**WHAT YOU NEED TO DO**. Up to and including the line with "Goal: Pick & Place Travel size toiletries", copy the records below exactly from their first line.

**DATA TO USE**.

+ + + + +

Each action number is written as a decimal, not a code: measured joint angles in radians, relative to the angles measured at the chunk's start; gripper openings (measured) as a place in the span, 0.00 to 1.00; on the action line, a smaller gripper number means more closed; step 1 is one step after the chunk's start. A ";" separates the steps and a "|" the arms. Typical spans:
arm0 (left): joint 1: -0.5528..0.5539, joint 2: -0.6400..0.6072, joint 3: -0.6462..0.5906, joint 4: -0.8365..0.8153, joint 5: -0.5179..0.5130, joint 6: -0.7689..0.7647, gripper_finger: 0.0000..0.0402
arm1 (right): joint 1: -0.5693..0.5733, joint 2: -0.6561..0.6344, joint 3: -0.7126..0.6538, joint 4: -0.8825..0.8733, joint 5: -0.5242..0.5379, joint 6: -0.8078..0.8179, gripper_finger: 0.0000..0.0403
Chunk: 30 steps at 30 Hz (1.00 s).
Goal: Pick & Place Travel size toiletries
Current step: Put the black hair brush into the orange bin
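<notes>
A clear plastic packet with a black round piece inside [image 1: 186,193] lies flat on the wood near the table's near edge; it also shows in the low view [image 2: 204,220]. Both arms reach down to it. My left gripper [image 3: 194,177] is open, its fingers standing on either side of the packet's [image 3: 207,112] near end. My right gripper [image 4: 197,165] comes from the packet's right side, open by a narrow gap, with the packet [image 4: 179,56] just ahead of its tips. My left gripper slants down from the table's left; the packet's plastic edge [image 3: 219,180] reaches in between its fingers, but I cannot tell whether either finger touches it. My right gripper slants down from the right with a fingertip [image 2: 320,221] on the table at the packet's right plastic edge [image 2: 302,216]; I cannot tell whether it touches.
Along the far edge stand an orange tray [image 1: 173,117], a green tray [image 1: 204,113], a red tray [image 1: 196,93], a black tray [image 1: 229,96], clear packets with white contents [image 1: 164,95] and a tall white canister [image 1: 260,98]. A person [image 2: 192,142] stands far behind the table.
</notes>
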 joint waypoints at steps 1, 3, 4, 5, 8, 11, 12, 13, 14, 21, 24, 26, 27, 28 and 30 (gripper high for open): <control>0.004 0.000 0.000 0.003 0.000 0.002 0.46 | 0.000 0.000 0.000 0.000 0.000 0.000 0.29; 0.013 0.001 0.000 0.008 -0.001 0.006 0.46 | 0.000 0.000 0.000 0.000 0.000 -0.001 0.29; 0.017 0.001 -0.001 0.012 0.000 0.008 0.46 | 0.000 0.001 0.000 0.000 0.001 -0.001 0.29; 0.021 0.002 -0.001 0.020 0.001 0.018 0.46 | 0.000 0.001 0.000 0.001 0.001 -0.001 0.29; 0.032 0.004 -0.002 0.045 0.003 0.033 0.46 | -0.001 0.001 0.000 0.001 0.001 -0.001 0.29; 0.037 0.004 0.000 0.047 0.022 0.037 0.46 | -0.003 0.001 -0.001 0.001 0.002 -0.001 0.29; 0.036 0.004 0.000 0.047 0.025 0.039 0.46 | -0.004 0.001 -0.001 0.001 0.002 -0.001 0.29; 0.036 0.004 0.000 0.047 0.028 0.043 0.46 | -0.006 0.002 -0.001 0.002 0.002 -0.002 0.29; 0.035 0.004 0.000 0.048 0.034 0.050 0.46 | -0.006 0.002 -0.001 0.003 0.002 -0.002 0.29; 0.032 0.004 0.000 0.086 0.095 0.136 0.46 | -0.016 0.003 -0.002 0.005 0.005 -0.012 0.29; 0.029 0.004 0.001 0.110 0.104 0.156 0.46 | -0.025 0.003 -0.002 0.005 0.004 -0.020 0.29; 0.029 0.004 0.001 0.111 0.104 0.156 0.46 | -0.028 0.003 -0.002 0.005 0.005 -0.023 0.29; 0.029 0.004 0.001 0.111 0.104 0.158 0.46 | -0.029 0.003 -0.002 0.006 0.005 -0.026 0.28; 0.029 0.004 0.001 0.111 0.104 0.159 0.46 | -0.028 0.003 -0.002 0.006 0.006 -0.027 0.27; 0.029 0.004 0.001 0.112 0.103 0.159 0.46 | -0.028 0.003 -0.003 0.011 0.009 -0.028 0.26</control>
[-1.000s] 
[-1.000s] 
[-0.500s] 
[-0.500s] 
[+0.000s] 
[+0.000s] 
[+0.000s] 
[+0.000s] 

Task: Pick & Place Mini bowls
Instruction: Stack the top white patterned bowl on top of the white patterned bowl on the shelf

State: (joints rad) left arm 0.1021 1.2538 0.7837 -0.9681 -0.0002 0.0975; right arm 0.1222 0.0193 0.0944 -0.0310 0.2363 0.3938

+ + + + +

**TASK OUTPUT**.
Each action number is written as a decimal, not a code: measured joint angles in radians, relative to the angles measured at the chunk's start; gripper openings (measured) as a place in the span, 0.00 to 1.00; on the action line, a smaller gripper number means more closed; step 1 is one step after the chunk's start. A ";" separates the steps and a "|" the arms. Typical spans:
arm0 (left): joint 1: -0.5528..0.5539, joint 2: -0.6400..0.6072, joint 3: -0.6462..0.5906, joint 4: -0.8365..0.8153, joint 5: -0.5179..0.5130, joint 6: -0.7689..0.7647, gripper_finger: 0.0000..0.0402
arm1 (right): joint 1: -0.5693..0.5733, joint 2: -0.6561..0.6344, joint 3: -0.7126..0.6538, joint 4: -0.8825..0.8733, joint 5: -0.5242..0.5379, joint 6: -0.8078..0.8179, gripper_finger: 0.0000..0.0403
Chunk: 30 steps at 30 Hz (1.00 s).
Goal: Pick & Place Travel size toiletries

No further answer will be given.